Task goal:
Give the count of lines in the data that include "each", with no other words.

Given data:
----------------

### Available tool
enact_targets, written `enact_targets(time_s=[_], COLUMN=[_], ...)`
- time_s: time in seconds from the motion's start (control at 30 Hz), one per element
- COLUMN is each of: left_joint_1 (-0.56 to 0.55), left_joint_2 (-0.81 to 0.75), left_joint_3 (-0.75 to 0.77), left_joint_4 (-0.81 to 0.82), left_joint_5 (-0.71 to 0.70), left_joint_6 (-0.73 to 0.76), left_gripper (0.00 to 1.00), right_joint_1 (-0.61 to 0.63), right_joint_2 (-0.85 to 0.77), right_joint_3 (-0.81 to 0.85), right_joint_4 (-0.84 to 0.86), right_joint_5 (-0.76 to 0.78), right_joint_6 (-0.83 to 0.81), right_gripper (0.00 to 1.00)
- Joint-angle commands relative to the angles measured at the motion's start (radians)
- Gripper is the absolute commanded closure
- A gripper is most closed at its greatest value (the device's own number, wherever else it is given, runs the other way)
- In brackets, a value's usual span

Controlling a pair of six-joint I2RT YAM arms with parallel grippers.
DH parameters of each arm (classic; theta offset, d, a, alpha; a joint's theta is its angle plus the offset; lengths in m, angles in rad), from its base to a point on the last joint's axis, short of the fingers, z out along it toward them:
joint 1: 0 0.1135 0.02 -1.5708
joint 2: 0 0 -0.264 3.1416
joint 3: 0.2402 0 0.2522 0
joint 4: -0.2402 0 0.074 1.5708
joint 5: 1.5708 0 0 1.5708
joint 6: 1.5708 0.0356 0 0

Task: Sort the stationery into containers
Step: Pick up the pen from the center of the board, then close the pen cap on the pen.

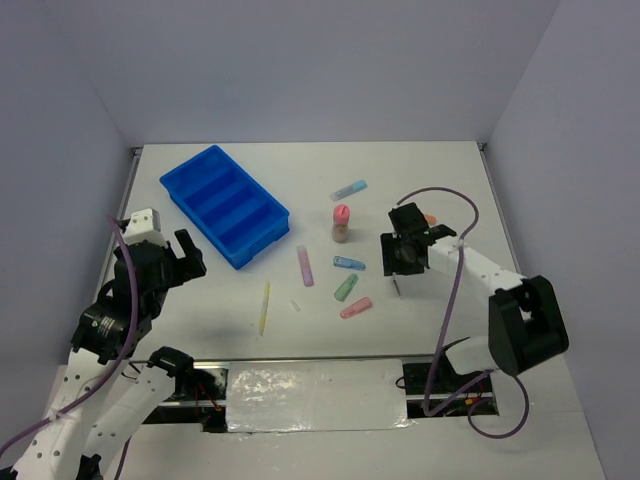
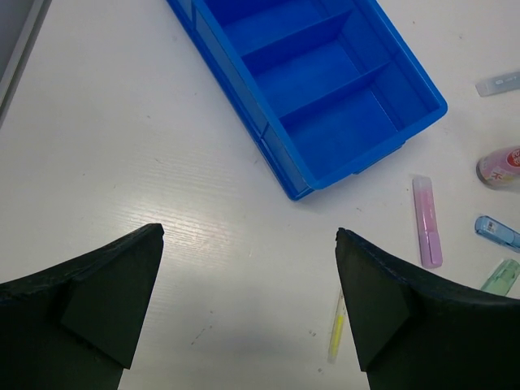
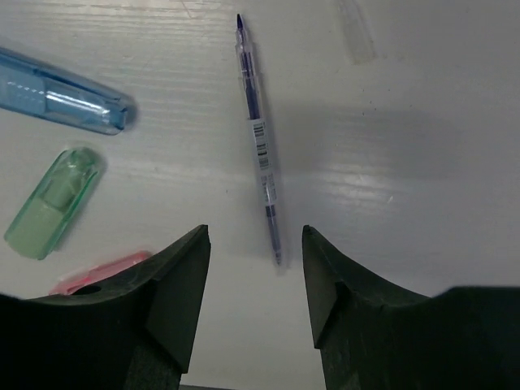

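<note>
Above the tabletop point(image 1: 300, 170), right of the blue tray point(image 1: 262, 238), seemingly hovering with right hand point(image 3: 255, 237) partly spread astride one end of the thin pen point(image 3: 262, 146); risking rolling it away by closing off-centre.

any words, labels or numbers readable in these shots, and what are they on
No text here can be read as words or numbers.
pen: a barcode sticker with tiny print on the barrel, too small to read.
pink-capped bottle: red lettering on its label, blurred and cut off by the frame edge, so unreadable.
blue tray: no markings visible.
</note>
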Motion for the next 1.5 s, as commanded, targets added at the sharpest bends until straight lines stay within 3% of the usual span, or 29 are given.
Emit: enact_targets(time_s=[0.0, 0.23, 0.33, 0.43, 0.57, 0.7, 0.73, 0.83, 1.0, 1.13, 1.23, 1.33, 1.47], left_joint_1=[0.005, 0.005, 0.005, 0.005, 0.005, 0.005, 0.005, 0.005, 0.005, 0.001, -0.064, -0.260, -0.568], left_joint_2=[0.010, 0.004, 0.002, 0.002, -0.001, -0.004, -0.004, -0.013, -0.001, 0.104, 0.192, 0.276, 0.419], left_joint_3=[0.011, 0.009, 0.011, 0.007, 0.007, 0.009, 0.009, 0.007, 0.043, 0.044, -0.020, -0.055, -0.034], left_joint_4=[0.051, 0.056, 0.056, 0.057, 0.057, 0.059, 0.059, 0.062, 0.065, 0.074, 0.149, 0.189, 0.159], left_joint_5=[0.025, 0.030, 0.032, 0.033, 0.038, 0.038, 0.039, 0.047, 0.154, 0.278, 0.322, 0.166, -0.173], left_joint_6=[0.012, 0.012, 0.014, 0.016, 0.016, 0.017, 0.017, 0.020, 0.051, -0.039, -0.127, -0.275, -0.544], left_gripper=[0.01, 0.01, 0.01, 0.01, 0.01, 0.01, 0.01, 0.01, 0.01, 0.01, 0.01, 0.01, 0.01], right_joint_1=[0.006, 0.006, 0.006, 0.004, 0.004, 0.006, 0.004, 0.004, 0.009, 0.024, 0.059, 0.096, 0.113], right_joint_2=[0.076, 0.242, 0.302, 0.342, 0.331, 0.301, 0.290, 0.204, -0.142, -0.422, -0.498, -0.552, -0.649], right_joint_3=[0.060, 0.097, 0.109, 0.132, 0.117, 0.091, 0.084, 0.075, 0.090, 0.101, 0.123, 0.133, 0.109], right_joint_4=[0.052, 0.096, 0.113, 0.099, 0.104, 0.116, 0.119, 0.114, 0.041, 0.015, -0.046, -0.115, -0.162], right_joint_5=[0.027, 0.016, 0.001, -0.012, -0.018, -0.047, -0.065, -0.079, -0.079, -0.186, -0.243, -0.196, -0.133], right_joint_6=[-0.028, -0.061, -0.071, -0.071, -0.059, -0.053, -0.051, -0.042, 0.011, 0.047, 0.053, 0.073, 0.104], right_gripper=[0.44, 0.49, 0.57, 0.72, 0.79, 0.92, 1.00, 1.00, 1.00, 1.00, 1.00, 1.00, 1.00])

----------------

Task solution:
2